Snowflake Technical Overview – Latest Draft – August 2016

Snowflake is a new WebRTC Pluggable Transport. This document provides a technical overview of Snowflake in terms of the system’s components, interactions, and code. The intent is to introduce Snowflake to the moderately technical reader, and those interested in contributing to this project and Internet Freedom in general. Specifically, this document will discuss Snowflake’s use of WebRTC, its approach to Rendezvous using Domain Fronting, its method in traversing NAT using ICE negotiation, and a number of additional considerations, without assuming significant prior knowledge in these topics. Snowflake and this live document are a work in progress. As everything in the Snowflake project develops further, this document will be updated, and additional documents will be made available to discuss metrics, further topics, and other relevant results given future work on this project.

1 Introduction
2 Overview
3 Snowflake Circumvention Process
4 Contribution
- 4.1 Source Code
- 4.2 Building with Tor Browser Bundle
History
Contact

1 Introduction

Snowflake is a new circumvention tool which provides access to the free and open internet. As a Pluggable Transport, it provides easy-to-use access to a censorship circumvention system such as Tor. It is inspired by and builds upon the previous work of Flashproxy. Snowflake is much like a hybrid of previous Pluggable Transports, and this document will serve as a guide for exploring this system.
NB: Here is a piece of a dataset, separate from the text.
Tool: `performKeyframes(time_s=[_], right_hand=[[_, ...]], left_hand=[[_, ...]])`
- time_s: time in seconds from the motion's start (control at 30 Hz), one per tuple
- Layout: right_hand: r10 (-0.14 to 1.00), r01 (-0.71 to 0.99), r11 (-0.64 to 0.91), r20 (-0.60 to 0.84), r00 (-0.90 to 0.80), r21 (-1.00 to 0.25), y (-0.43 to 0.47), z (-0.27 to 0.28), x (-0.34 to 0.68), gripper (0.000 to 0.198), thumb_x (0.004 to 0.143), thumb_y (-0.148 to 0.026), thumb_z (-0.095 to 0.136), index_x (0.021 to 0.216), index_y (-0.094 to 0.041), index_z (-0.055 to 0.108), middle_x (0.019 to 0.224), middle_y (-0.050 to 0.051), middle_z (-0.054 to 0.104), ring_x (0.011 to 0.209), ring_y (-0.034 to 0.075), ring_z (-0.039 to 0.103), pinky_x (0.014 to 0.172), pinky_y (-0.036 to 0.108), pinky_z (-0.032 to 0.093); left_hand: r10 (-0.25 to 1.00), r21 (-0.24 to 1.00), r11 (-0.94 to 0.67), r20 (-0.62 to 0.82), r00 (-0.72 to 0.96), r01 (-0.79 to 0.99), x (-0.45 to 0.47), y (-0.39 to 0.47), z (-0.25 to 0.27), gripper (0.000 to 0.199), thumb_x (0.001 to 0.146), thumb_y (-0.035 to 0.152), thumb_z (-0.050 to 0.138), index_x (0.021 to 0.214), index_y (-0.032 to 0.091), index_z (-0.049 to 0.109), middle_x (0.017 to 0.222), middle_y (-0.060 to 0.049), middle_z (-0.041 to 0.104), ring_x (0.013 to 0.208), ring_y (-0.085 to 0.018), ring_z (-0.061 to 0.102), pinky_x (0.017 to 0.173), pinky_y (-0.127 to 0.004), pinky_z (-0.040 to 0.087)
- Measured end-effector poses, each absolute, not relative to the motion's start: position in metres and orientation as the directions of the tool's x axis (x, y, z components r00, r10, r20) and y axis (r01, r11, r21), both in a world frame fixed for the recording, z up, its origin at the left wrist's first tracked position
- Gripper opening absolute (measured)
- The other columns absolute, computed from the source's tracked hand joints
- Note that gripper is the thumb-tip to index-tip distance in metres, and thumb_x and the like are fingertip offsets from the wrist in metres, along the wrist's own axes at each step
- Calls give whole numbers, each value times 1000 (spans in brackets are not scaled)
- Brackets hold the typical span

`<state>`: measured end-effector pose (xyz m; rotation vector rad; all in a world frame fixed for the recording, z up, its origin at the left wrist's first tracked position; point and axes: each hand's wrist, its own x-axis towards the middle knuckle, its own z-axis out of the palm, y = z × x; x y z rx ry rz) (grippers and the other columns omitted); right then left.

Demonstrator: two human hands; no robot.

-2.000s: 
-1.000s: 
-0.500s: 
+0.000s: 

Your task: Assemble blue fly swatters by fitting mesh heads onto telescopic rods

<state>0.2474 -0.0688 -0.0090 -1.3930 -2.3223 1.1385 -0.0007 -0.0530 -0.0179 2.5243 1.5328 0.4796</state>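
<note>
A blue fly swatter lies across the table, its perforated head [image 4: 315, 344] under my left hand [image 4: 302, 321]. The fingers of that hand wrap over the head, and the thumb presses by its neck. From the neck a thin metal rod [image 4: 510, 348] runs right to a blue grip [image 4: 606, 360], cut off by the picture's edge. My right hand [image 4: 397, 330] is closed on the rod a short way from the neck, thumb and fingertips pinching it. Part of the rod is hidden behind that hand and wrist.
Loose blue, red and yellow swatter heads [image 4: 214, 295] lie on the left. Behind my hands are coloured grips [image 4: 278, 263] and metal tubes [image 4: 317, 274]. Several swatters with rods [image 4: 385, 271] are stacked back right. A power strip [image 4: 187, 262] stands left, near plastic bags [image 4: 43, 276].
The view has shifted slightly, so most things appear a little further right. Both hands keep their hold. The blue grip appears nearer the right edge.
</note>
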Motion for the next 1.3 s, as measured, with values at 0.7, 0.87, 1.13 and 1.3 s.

To illustrate in the context of Tor, Snowflake allows anyone to leave a browser tab open to become an ephemeral Tor bridge. Much like the Flashproxy design, Snowflake involves a large network of highly ephemeral volunteer proxies, with the goal of outpacing the censor’s ability to block proxy IP addresses and providing a very easy to use, reliable, and hard-to-filter method of circumventing censorship. Previously, users faced difficulties in manually configuring port-forwarding, which limited adoption of older tools like Flashproxy. Snowflake addresses NAT traversal by making it automatic and not the user’s responsibility, among a number of new advantages.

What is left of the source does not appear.